How to complete this task – Look through the listing below for the word "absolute" and copy every line where it occurs.

Given information –
****************************************

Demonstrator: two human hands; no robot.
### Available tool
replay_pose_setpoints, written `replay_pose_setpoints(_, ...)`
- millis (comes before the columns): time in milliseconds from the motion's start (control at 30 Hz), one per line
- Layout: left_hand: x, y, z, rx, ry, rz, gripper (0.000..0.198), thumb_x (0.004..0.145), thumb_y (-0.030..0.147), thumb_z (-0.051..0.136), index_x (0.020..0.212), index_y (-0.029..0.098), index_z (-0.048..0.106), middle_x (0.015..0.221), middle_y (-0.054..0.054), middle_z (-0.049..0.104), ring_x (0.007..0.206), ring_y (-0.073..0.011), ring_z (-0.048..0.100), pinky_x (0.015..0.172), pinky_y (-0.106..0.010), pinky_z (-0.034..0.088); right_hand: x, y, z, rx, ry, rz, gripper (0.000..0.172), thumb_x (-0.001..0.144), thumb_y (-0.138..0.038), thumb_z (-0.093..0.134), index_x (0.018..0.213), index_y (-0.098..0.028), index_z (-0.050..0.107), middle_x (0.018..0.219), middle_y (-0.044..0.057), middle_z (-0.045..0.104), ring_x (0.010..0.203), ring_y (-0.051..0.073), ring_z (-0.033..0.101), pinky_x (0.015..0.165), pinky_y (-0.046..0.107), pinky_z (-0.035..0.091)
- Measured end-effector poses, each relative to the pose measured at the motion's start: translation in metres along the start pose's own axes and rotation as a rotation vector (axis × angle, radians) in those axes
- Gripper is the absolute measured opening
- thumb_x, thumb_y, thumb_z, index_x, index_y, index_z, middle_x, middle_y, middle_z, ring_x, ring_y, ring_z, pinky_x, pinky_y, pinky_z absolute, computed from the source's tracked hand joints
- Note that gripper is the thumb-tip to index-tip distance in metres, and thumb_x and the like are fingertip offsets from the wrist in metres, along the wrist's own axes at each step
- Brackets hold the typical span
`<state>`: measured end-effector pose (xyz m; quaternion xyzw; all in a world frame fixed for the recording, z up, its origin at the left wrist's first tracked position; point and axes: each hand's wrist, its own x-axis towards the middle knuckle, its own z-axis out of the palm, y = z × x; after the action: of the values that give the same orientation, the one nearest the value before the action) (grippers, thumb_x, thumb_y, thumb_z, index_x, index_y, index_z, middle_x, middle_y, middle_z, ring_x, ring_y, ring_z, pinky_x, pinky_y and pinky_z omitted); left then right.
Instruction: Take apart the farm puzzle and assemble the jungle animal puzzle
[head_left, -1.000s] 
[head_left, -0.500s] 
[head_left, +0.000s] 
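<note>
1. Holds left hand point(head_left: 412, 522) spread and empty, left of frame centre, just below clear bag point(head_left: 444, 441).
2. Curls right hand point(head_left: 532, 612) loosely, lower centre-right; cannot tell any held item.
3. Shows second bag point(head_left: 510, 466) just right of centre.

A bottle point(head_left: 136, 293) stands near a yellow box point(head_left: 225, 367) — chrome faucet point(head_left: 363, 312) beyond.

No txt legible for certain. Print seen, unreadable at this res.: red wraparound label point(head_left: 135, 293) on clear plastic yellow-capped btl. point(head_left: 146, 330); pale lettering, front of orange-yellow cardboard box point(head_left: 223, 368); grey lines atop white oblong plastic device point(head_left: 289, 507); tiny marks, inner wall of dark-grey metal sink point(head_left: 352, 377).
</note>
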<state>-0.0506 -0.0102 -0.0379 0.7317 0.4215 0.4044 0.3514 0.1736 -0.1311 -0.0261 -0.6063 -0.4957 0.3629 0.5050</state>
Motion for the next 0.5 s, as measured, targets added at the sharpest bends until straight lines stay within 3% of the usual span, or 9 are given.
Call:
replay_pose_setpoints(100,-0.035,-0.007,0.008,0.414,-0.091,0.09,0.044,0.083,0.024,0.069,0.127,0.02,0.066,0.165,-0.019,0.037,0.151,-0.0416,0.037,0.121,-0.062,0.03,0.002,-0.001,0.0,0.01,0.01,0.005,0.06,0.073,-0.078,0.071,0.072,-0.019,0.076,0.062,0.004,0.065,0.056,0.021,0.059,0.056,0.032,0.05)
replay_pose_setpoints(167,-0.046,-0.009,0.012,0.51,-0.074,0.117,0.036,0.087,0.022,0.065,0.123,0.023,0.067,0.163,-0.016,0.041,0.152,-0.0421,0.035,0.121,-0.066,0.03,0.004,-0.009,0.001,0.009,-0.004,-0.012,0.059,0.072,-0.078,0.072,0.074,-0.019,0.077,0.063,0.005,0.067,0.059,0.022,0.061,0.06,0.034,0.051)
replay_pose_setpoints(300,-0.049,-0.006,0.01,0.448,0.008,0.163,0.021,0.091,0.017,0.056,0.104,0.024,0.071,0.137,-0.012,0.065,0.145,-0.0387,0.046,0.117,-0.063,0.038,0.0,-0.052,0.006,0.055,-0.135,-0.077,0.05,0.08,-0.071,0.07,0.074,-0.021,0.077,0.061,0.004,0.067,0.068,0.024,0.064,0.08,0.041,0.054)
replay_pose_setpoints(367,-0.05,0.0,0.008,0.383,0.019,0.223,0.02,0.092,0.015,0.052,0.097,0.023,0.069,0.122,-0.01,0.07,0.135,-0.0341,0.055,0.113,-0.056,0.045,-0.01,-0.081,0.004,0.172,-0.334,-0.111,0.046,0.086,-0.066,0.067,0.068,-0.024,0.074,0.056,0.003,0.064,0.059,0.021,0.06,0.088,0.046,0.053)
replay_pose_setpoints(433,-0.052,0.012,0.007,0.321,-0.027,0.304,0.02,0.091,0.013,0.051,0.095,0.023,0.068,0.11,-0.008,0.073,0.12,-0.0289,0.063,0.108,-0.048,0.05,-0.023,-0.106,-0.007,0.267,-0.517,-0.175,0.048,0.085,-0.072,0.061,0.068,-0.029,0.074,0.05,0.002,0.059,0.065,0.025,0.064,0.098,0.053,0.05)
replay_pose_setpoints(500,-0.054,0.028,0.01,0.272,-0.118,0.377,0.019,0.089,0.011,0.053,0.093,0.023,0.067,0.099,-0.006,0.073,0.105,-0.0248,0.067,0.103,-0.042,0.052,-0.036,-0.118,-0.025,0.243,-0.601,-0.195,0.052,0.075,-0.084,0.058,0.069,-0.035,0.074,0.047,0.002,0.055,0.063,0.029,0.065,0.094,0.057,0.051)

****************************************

Reply –
- Gripper is the absolute measured opening
- thumb_x, thumb_y, thumb_z, index_x, index_y, index_z, middle_x, middle_y, middle_z, ring_x, ring_y, ring_z, pinky_x, pinky_y, pinky_z absolute, computed from the source's tracked hand joints

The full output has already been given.